Un cadre bayésien pour l'analyse de la vallée dérangeante dans la conception de robots humanoïdes
Des chercheurs proposent un nouveau cadre mathématique pour modéliser la vallée de l'étrange, ce phénomène bien documenté selon lequel un robot humanoïde trop réaliste peut susciter du malaise plutôt que de la sympathie. Publié le 15 juillet 2026 sur arXiv (2607.13060v1), le modèle repose sur un réseau bayésien hiérarchique qui traduit en variables mathématiques manipulables des principes jusqu'ici qualitatifs, comme éviter un réalisme excessif ou limiter les incohérences entre modalités sensorielles. L'affinité envers un robot y est définie comme une "surprise négative pondérée par la probabilité a posteriori", articulée autour de quatre variables : l'écart par rapport à l'apparence moyenne attendue d'un robot, l'incohérence du degré d'humanité perçu entre les modalités (apparence, mouvement), l'incertitude de prédiction et l'incertitude d'observation. Des simulations montrent que l'ambiguïté catégorielle et le décalage entre apparence et mouvement suffisent à produire une chute d'affinité, et qu'une plus grande incertitude modifie la forme même de la vallée. Une expérience menée sur des sujets humains, utilisant des images de morphing progressif entre visage robotique et visage humain, a confirmé qu'une incertitude d'observation accrue (images floutées) atténue la baisse de familiarité perçue à mi-chemin entre robot et humain, tandis qu'une faible incertitude de prédiction renforce au contraire l'appréciation des apparences clairement robotiques.

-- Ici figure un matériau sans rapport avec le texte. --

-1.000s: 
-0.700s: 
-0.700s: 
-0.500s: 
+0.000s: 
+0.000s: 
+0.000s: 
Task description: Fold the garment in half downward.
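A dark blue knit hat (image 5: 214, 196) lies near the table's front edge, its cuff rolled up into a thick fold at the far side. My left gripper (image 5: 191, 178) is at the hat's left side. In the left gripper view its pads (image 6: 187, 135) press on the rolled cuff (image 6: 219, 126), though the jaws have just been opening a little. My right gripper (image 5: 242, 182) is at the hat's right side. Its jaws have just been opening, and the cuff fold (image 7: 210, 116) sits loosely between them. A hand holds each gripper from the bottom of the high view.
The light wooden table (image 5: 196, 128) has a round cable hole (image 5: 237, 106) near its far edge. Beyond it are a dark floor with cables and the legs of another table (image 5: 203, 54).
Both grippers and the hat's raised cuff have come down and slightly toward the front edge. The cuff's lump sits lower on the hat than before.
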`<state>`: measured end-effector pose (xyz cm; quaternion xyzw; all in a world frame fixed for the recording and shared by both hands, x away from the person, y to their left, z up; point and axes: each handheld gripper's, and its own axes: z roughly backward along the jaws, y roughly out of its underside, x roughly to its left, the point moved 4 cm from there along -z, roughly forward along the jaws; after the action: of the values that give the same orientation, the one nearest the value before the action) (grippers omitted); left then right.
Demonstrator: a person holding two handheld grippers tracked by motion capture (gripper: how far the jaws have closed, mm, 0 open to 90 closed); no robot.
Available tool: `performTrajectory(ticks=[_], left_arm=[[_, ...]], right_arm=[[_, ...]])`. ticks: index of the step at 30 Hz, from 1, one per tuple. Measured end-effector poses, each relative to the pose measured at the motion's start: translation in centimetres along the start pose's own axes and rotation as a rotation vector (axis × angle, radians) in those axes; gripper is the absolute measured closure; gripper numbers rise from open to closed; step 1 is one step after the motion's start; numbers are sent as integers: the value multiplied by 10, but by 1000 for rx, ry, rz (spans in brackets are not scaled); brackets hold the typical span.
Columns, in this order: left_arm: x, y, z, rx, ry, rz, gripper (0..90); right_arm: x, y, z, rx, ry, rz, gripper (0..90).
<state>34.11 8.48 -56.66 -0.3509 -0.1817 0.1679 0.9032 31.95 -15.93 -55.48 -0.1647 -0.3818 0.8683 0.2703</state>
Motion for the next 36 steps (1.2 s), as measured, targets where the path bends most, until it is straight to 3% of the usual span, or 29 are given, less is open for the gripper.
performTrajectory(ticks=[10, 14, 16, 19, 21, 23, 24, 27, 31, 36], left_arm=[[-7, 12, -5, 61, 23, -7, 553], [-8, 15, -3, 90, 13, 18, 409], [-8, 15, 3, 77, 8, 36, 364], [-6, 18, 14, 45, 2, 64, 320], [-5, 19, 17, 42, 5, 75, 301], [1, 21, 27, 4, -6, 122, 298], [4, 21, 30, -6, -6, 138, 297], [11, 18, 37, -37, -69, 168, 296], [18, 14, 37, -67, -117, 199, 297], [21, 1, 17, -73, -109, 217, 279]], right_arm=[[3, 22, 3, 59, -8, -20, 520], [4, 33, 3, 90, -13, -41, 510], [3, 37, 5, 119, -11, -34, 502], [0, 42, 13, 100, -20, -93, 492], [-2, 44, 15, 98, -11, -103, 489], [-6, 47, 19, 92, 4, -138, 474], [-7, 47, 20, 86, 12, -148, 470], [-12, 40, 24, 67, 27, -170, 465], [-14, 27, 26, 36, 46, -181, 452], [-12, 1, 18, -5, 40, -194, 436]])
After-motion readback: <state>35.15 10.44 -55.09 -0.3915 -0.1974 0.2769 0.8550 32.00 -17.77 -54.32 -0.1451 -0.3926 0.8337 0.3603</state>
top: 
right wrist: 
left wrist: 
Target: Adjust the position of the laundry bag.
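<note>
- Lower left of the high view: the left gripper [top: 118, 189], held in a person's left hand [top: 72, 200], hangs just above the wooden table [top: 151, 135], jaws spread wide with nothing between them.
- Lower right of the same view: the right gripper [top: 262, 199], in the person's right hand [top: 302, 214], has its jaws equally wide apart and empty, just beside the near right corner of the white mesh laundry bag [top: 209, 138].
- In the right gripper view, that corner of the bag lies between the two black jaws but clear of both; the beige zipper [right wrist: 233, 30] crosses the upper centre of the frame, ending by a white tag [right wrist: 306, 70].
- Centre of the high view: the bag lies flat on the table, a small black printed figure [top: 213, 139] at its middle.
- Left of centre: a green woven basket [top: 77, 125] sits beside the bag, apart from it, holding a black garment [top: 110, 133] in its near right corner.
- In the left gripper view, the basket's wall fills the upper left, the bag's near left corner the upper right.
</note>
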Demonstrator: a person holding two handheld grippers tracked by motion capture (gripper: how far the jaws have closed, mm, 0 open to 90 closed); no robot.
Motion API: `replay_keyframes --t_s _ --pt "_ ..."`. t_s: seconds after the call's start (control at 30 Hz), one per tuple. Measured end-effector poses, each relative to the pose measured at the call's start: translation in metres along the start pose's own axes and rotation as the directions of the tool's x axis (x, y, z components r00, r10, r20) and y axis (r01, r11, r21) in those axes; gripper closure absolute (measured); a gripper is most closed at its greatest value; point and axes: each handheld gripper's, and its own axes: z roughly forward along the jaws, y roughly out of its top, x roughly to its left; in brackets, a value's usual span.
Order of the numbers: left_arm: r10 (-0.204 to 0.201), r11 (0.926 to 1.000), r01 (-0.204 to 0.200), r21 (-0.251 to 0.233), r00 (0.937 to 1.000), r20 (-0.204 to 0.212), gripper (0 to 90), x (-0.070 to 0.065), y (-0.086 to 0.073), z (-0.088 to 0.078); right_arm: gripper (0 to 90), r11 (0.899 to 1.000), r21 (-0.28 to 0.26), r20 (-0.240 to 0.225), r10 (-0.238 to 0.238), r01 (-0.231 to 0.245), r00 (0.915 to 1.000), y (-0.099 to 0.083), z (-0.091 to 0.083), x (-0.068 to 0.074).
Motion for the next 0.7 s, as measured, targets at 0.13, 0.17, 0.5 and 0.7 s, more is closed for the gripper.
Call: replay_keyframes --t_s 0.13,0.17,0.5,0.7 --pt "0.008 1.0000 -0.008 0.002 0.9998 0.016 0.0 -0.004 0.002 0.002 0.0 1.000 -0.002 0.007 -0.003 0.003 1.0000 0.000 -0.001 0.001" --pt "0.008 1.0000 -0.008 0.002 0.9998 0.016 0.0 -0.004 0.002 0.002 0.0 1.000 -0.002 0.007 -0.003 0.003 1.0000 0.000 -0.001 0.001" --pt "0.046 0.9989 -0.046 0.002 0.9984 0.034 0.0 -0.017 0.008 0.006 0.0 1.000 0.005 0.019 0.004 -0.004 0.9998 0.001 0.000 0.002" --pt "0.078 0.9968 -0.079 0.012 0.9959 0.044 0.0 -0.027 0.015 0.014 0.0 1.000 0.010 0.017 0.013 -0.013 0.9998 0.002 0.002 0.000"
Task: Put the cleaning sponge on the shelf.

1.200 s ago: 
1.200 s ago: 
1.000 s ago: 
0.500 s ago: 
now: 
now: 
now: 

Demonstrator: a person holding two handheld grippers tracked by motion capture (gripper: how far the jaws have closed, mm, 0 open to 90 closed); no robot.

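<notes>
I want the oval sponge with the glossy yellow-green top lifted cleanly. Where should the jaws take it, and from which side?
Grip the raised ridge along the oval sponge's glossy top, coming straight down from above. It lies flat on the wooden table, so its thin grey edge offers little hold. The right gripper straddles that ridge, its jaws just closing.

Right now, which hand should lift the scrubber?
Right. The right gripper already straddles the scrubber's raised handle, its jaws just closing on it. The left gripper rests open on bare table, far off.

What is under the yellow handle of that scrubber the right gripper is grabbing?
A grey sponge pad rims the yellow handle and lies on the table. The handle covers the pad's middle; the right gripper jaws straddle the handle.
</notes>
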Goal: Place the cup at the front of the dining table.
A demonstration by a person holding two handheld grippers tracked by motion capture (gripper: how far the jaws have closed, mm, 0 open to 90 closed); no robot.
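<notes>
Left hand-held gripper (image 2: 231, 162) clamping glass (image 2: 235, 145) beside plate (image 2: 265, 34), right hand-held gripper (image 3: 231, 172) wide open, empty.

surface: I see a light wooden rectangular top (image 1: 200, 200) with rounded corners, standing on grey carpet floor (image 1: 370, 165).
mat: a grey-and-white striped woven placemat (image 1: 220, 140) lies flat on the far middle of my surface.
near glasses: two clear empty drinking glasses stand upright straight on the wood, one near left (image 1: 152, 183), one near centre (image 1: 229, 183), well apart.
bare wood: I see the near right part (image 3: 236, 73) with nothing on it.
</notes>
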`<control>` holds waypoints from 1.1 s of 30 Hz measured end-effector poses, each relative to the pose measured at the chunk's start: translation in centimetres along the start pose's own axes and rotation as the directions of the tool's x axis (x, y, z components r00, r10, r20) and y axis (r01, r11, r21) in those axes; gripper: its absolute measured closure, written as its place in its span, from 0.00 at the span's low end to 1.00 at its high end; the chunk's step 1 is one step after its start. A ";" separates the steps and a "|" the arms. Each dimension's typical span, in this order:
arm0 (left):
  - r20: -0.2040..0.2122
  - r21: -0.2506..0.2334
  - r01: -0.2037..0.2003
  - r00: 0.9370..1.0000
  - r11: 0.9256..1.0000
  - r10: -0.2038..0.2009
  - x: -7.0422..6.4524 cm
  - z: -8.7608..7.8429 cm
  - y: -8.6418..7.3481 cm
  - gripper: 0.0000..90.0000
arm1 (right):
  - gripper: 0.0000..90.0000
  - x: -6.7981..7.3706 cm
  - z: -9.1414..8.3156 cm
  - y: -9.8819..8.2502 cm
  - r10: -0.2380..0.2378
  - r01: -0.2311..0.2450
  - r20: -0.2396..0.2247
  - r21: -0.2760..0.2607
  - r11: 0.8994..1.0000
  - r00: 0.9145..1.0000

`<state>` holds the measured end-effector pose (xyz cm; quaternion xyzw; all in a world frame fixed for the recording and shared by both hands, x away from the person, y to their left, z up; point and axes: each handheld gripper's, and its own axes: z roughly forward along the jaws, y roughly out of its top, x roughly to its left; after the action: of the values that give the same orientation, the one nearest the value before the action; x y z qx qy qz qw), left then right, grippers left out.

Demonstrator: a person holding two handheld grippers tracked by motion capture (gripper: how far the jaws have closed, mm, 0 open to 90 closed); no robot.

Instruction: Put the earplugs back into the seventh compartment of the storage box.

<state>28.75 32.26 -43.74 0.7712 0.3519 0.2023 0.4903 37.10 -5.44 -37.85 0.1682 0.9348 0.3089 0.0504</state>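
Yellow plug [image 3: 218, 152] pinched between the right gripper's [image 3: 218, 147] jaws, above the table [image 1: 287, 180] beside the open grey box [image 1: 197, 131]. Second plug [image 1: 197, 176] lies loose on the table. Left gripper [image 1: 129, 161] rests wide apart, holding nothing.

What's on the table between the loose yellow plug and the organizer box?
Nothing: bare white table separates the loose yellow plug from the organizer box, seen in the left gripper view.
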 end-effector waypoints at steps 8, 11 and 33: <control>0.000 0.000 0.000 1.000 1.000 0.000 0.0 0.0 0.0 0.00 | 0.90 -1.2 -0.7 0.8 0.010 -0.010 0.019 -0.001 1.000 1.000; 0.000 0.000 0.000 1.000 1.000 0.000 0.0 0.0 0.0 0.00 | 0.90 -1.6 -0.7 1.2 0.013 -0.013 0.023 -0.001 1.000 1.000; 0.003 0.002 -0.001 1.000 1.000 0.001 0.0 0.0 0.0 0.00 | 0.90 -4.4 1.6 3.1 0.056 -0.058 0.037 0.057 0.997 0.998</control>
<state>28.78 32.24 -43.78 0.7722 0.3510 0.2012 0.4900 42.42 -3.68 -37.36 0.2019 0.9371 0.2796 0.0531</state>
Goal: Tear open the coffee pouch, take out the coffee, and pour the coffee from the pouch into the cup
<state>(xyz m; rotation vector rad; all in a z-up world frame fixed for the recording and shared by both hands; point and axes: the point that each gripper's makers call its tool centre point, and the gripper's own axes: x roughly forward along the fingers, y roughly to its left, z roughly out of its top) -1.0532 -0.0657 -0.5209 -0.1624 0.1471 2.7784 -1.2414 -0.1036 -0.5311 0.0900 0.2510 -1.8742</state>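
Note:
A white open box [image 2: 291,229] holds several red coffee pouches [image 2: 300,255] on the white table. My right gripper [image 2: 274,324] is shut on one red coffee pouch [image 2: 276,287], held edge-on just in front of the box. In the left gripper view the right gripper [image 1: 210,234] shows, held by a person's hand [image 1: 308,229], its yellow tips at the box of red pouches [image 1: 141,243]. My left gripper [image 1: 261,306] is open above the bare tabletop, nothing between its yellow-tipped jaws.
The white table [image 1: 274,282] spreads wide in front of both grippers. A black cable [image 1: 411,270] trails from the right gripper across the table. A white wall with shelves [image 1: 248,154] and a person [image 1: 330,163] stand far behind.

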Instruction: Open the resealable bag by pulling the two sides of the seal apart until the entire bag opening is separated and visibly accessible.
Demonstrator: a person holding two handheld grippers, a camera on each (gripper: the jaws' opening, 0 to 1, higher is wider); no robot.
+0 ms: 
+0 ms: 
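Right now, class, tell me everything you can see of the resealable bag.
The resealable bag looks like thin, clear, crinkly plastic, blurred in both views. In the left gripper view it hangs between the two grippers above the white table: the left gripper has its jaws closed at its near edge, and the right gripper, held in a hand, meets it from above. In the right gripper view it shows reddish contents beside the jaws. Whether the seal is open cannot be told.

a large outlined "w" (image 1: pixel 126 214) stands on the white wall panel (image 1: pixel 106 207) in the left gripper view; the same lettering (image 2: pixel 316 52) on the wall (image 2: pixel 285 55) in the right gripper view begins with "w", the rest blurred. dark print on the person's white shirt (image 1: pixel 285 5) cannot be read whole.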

Pour l'industrie de la robotique humanoïde, cet outil change la donne : au lieu de tâtonner par essais-erreurs sur l'apparence et le comportement d'un robot, designers et ingénieurs pourraient optimiser algorithmiquement ces paramètres pour maximiser l'acceptabilité perçue, un enjeu direct pour tout acteur cherchant un déploiement grand public ou en environnement humain partagé, du service client à l'assistance aux personnes âgées.
Le concept de vallée de l'étrange remonte à l'hypothèse formulée par Masahiro Mori en 1970, longtemps restée une heuristique empirique difficile à opérationnaliser. Ce travail s'inscrit dans un effort plus large de modélisation computationnelle de la perception sociale des robots, potentiellement utile aux concepteurs de robots à visage expressif comme Ameca (Engineered Arts) ou Reachy (Pollen Robotics, France). Les auteurs appellent à des validations complémentaires sur des robots physiques et des interactions en mouvement réel, au-delà des images statiques testées ici.
Le cadre pourrait interesser les concepteurs de robots expressifs francais comme Reachy (Pollen Robotics), mais aucune application concrete n'est encore confirmee.